::: Material for this exercise
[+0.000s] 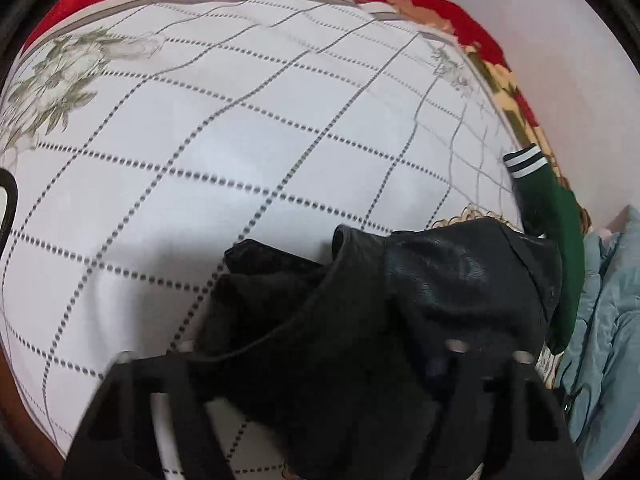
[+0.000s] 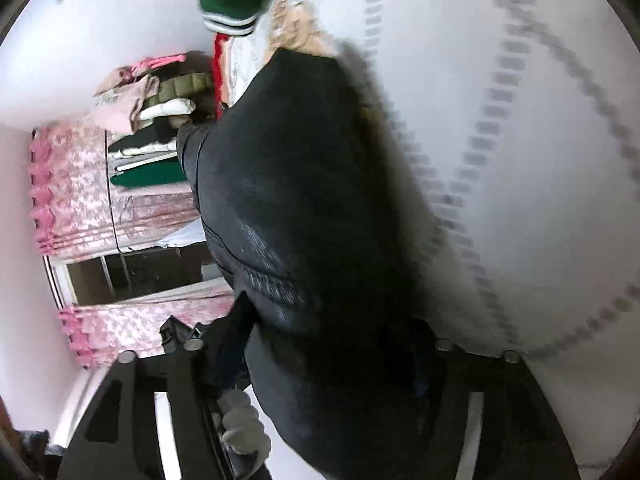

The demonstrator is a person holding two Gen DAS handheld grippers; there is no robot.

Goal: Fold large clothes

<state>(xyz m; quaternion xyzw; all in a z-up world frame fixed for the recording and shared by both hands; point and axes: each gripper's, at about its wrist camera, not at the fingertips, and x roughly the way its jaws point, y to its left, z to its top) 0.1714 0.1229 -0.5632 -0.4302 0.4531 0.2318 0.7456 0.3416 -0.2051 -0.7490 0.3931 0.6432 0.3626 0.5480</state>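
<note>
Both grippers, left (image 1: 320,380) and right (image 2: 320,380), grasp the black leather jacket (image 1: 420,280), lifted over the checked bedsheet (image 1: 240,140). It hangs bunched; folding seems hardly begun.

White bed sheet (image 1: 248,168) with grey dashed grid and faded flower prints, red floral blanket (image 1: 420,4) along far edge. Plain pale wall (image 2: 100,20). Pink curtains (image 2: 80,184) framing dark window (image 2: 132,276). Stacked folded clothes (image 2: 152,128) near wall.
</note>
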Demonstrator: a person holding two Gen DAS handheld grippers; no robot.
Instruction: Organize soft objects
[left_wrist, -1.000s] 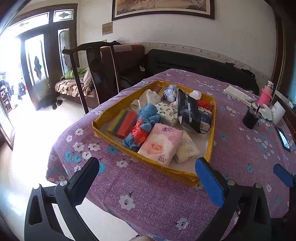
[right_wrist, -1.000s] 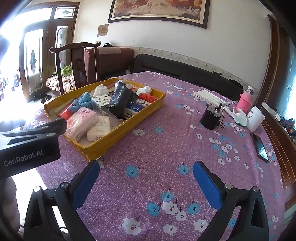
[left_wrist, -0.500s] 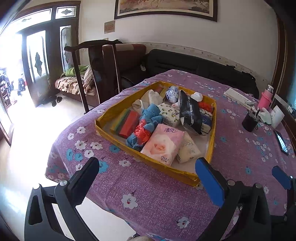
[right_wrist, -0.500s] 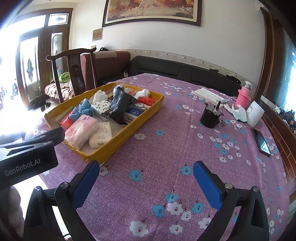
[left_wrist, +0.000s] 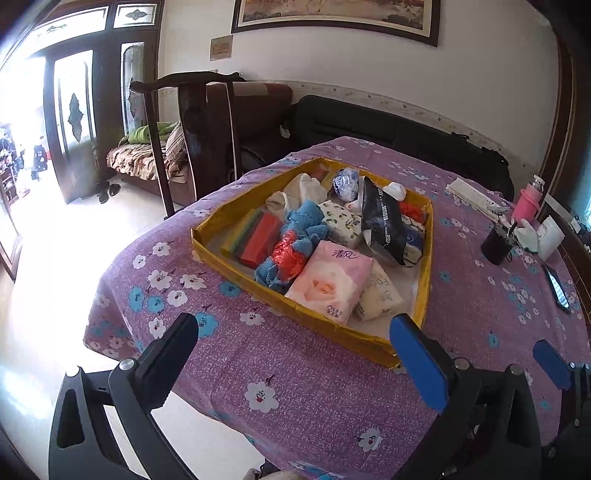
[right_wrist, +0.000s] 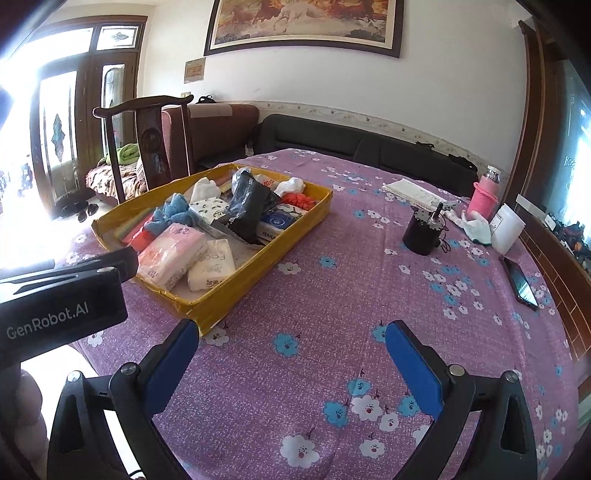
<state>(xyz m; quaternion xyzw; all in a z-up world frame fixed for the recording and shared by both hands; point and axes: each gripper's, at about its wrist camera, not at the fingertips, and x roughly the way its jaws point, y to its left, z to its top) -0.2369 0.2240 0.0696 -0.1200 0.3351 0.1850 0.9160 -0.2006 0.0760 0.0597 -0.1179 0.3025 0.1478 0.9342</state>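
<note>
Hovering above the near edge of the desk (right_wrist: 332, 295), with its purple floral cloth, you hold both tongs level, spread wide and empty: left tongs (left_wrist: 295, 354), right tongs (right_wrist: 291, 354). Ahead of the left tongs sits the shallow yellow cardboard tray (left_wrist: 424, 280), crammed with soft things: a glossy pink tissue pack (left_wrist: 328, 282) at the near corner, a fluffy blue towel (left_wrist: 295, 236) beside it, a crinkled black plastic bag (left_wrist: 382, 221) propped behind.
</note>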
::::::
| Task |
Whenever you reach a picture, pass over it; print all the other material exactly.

| Output for this exercise |
[+0.000s] 
[+0.000s] 

The demonstrator is a person holding two Gen DAS handheld grippers; there is no robot.

Goal: Fold large clothes

<state>(xyz m; quaternion xyzw; all in a z-up world frame fixed for the recording and shared by both hands; point and axes: each gripper's, at about its wrist camera, not at the fingertips, and x roughly the way its jaws point, y to its left, z to its top) 0.1714 0.1229 -0.5632 -0.4302 0.4531 0.2318 0.7456 0.3416 -0.2051 -0.7490 0.3931 0.6432 0.3626 0.5480</state>
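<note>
Both grippers, left (image 1: 320,380) and right (image 2: 320,380), grasp the black leather jacket (image 1: 420,280), lifted over the checked bedsheet (image 1: 240,140). It hangs bunched; folding seems hardly begun.

White bed sheet (image 1: 248,168) with grey dashed grid and faded flower prints, red floral blanket (image 1: 420,4) along far edge. Plain pale wall (image 2: 100,20). Pink curtains (image 2: 80,184) framing dark window (image 2: 132,276). Stacked folded clothes (image 2: 152,128) near wall.
</note>
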Demonstrator: a person holding two Gen DAS handheld grippers; no robot.
Instruction: Organize soft objects
[left_wrist, -1.000s] 
[right_wrist, -1.000s] 
[left_wrist, -0.500s] 
[right_wrist, -0.500s] 
[left_wrist, +0.000s] 
[right_wrist, +0.000s] 
<state>(xyz m; quaternion xyzw; all in a z-up world frame fixed for the recording and shared by both hands; point and axes: each gripper's, at about its wrist camera, not at the fingertips, and x roughly the way its jaws point, y to its left, z to its top) -0.2369 0.2240 0.0696 -0.1200 0.3351 0.1850 0.9160 -0.2006 0.0760 0.0597 -0.1179 0.3025 0.1478 0.9342</state>
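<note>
Hovering above the near edge of the desk (right_wrist: 332, 295), with its purple floral cloth, you hold both tongs level, spread wide and empty: left tongs (left_wrist: 295, 354), right tongs (right_wrist: 291, 354). Ahead of the left tongs sits the shallow yellow cardboard tray (left_wrist: 424, 280), crammed with soft things: a glossy pink tissue pack (left_wrist: 328, 282) at the near corner, a fluffy blue towel (left_wrist: 295, 236) beside it, a crinkled black plastic bag (left_wrist: 382, 221) propped behind.
</note>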

No further output remains for this exercise.